Changes in the indicators of cognitive and psychological functioning, as well as the quality of sleep in men, followed the same patterns as in women (Table 3).

Discussion. In terms of the risks of cognitive and psychological vulnerability mitochondrial, cerebral, menopausal (in women) and andropausal (in men) variants of premature aging should be considered as the most unfavorable ones [14, 15]. However, at the age of 45-54 gender does not have a significant role in increasing risks, though, when age increases, gender differences also increase. It should be noted that in the 55-64 age group with mitochondrial, andropausal and mixed variants of premature aging, the cognitive vulnerability of men was higher than that of women. Thus, in the 55-64 age group of women with the mitochondrial variant the MMSE test score was 28.2±0.08 points, while in men’s group – 24.4±0.07 (p<0.05). In case of the menopausal variant the MMSE test score was 27.1±0.04 points, in case of men’s andropausal variant – 24.2±0.03 (p<0.05). In case of the mixed variant the MMSE test score was 25.1±0.16 points for women, while it was 23.2±0.16 (p<0.05) for men [16, 17]. 

Such patterns are potentially associated with two factors. The first group of factors is associated with the formation of a metabolic cardiovascular continuum that combines the processes of mitochondrial dysfunction, blood pressure dysregulation and endothelial dysfunction with their targeting in regard to brain tissue. The second group of reasons is associated with the peculiarities of hormonal metabolism and a more significant effect on the cognitive sphere of age-related androgen deficiency in comparison with menopausal changes in women [18, 19, 20].
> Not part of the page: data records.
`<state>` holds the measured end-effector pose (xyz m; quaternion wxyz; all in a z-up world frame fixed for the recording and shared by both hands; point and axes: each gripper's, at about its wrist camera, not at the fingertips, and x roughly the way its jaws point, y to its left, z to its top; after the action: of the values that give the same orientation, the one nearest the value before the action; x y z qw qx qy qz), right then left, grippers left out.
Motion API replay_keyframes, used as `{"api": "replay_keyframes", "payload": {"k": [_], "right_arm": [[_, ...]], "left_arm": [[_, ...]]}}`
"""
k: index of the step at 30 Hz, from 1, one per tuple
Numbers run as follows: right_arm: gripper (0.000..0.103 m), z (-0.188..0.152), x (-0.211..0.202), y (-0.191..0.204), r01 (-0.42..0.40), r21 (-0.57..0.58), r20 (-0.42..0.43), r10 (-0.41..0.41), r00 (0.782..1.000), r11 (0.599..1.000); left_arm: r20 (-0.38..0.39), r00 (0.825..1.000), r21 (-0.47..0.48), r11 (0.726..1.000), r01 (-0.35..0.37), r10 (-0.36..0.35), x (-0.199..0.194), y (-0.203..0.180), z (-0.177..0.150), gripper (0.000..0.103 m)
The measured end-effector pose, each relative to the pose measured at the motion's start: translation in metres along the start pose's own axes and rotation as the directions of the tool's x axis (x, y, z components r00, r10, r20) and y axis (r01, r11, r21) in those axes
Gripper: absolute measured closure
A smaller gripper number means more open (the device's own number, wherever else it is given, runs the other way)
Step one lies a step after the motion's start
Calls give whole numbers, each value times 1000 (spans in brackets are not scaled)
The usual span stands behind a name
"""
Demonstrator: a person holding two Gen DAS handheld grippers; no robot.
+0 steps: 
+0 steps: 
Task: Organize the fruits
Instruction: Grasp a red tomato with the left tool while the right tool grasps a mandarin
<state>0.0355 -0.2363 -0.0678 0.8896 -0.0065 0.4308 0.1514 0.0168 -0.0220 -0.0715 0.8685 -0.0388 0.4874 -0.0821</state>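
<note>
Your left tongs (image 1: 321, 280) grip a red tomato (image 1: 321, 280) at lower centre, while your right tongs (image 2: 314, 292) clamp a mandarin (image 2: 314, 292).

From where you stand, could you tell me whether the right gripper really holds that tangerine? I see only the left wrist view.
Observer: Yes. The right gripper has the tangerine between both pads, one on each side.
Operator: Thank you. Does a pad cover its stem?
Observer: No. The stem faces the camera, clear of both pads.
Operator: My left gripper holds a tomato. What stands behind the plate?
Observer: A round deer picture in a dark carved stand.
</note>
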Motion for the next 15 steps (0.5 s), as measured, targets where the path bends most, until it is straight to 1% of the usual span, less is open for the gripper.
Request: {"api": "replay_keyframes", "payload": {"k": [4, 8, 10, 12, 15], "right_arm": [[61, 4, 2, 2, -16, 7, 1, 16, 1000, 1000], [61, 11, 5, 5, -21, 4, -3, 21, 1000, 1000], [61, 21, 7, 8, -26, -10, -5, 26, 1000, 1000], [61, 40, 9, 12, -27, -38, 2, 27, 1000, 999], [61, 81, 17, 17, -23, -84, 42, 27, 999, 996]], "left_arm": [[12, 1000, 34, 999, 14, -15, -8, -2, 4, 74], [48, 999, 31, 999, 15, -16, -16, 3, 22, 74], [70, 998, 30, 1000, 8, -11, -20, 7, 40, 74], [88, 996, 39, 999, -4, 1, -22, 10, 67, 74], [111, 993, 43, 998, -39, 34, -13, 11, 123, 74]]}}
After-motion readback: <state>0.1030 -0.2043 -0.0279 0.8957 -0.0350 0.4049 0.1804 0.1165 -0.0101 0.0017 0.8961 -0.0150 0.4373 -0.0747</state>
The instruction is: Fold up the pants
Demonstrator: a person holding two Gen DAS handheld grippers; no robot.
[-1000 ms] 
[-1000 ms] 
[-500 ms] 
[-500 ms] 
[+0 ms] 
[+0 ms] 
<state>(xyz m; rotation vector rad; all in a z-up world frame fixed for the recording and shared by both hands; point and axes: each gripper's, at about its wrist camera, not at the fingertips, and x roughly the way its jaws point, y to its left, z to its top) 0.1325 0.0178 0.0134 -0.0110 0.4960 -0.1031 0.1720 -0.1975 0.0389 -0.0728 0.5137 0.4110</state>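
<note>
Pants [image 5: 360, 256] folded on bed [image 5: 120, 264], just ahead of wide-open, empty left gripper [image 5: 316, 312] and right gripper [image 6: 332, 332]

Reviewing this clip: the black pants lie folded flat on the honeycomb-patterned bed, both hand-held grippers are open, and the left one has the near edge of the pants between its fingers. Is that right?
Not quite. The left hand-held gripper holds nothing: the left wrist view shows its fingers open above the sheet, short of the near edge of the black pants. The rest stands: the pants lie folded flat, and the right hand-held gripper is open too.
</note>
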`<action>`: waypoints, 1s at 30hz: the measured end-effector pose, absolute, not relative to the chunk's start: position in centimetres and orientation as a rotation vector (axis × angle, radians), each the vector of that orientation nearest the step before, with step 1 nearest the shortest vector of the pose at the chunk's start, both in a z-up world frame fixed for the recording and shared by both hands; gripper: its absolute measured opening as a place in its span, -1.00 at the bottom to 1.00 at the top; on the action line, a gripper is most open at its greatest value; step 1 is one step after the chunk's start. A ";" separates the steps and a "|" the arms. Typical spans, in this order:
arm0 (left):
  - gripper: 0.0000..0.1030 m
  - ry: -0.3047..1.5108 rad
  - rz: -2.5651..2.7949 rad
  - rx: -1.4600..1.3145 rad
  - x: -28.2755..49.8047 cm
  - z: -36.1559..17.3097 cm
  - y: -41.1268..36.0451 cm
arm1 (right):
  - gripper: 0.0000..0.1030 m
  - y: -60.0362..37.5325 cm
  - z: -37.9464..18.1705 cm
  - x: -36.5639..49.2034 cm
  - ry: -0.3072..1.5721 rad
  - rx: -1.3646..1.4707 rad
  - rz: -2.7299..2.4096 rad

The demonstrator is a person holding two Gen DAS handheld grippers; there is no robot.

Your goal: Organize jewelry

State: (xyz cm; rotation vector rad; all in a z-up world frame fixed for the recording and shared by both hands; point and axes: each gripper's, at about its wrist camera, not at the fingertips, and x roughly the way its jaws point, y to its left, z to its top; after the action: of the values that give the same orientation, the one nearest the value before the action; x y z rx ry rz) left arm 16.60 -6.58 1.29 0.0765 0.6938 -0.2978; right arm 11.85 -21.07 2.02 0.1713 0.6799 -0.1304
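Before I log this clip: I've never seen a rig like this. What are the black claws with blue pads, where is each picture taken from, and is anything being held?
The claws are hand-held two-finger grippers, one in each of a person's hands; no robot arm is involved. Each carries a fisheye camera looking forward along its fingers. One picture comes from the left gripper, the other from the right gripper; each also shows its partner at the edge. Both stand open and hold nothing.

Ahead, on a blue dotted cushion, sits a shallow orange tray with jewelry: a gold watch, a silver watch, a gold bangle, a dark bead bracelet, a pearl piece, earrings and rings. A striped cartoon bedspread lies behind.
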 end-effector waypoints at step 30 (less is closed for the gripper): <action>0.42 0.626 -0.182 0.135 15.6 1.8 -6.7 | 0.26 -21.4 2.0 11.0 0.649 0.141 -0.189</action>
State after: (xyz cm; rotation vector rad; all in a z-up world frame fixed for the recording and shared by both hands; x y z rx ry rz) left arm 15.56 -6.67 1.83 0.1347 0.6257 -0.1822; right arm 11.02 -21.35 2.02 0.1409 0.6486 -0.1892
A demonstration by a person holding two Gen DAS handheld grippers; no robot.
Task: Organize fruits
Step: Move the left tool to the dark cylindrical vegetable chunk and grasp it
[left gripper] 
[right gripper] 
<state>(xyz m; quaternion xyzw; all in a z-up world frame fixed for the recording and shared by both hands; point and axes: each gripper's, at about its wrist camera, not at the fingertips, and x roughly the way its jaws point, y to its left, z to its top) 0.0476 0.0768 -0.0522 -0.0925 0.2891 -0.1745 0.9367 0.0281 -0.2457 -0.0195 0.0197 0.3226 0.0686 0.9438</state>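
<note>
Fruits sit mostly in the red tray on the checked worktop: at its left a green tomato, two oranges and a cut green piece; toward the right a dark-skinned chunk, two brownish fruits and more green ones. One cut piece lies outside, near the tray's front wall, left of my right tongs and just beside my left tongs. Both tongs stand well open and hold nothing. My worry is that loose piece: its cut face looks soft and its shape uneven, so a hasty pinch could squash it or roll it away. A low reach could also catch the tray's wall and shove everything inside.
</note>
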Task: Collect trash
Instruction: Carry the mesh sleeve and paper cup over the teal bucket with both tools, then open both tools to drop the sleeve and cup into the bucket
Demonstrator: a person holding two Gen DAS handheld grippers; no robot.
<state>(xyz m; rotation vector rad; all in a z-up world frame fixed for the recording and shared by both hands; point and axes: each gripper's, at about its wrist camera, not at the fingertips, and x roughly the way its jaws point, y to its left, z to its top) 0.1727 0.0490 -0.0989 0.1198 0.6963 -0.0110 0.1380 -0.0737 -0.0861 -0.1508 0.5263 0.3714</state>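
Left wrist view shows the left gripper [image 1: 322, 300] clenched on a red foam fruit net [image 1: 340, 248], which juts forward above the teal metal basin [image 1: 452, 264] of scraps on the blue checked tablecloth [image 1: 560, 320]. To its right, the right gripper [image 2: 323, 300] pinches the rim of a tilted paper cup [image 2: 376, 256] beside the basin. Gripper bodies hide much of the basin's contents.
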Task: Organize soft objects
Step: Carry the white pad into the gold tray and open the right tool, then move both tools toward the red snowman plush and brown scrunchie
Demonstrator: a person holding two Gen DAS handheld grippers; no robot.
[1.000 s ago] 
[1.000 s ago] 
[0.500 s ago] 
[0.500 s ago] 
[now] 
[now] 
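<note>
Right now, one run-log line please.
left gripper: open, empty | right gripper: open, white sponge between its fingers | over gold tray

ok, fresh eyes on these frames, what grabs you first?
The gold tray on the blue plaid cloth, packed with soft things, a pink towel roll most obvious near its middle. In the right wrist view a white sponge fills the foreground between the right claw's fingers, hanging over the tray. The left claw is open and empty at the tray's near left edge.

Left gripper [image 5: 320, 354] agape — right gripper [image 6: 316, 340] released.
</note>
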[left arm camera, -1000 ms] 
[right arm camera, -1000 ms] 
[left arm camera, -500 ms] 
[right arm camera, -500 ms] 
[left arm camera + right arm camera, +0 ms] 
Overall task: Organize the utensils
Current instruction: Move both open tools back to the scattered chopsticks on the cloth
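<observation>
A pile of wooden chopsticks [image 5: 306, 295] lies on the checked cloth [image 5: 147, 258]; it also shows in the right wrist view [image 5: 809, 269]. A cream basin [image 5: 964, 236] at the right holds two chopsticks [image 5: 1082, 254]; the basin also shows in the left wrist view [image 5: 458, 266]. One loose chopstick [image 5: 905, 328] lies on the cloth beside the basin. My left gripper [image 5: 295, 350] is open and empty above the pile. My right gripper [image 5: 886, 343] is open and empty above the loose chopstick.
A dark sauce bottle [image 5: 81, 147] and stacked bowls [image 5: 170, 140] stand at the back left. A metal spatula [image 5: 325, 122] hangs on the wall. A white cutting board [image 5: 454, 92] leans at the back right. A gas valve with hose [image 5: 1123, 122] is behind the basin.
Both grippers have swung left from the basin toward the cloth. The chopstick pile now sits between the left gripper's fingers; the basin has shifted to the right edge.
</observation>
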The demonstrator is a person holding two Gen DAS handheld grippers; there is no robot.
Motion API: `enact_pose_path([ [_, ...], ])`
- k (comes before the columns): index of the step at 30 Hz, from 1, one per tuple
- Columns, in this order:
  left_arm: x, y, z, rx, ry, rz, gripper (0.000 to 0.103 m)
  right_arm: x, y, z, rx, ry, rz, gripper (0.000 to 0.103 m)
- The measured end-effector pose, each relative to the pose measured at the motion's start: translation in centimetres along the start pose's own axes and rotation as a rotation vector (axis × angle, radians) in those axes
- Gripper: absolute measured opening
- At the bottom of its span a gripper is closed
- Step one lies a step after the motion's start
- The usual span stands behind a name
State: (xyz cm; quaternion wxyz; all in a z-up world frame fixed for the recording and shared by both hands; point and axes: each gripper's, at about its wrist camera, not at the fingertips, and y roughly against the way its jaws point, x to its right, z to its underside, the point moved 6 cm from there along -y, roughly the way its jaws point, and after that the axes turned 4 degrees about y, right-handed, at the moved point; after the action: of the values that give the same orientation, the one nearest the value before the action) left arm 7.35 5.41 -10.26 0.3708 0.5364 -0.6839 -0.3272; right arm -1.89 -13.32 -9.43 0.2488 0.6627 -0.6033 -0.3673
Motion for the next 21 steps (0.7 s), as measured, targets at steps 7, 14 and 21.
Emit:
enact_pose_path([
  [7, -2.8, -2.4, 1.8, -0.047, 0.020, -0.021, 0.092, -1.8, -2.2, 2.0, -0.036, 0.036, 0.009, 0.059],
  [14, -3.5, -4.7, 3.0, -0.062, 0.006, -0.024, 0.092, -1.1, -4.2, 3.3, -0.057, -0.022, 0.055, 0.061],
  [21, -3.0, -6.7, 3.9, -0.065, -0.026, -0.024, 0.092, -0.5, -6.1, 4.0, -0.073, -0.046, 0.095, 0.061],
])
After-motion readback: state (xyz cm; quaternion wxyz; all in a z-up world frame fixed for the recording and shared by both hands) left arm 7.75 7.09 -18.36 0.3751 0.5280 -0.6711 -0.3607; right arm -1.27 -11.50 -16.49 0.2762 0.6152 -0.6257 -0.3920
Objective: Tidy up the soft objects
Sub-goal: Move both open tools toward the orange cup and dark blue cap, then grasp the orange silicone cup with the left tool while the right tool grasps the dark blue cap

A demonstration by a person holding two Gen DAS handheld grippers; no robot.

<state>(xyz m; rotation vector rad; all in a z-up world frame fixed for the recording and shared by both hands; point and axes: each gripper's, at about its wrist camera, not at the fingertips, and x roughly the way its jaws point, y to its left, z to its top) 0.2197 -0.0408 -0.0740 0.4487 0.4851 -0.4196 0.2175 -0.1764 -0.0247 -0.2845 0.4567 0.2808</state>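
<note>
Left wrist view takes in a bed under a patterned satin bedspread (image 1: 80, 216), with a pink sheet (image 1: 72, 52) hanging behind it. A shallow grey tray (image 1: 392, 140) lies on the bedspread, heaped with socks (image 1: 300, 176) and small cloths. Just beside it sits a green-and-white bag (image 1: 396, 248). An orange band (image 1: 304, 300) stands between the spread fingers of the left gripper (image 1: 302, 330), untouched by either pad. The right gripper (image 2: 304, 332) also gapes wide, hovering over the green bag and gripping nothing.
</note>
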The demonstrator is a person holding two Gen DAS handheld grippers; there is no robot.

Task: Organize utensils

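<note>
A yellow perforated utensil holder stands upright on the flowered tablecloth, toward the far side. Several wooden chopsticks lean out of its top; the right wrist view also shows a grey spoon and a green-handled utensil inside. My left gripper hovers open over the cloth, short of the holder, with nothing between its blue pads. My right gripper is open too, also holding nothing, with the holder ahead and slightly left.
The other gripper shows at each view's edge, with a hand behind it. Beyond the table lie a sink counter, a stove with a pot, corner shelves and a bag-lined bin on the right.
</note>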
Thus, premature aging in both women and men is a risk factor for reduced cognitive and psychological functionality. The riskiest options are cardiac, cerebral, mitochondrial, menopausal (in women), andropausal (in men) and mixed variants of premature aging.

Conclusion. 55-64-year-old men and women are most susceptible to cognitive and psychological vulnerability in case of mitochondrial, menopausal (in women), andropausal (in men) and mixed variants of premature aging. Besides, being a male increases this vulnerability. Patients with mitochondrial, menopausal (in women), andropausal (in men) variants of premature aging should be considered as a group of additional targeted effects when planning preventive and rehabilitative measures.

Financial support

No financial support has been provided for this work.

Conflict of interests

The authors have no conflict of interest to declare.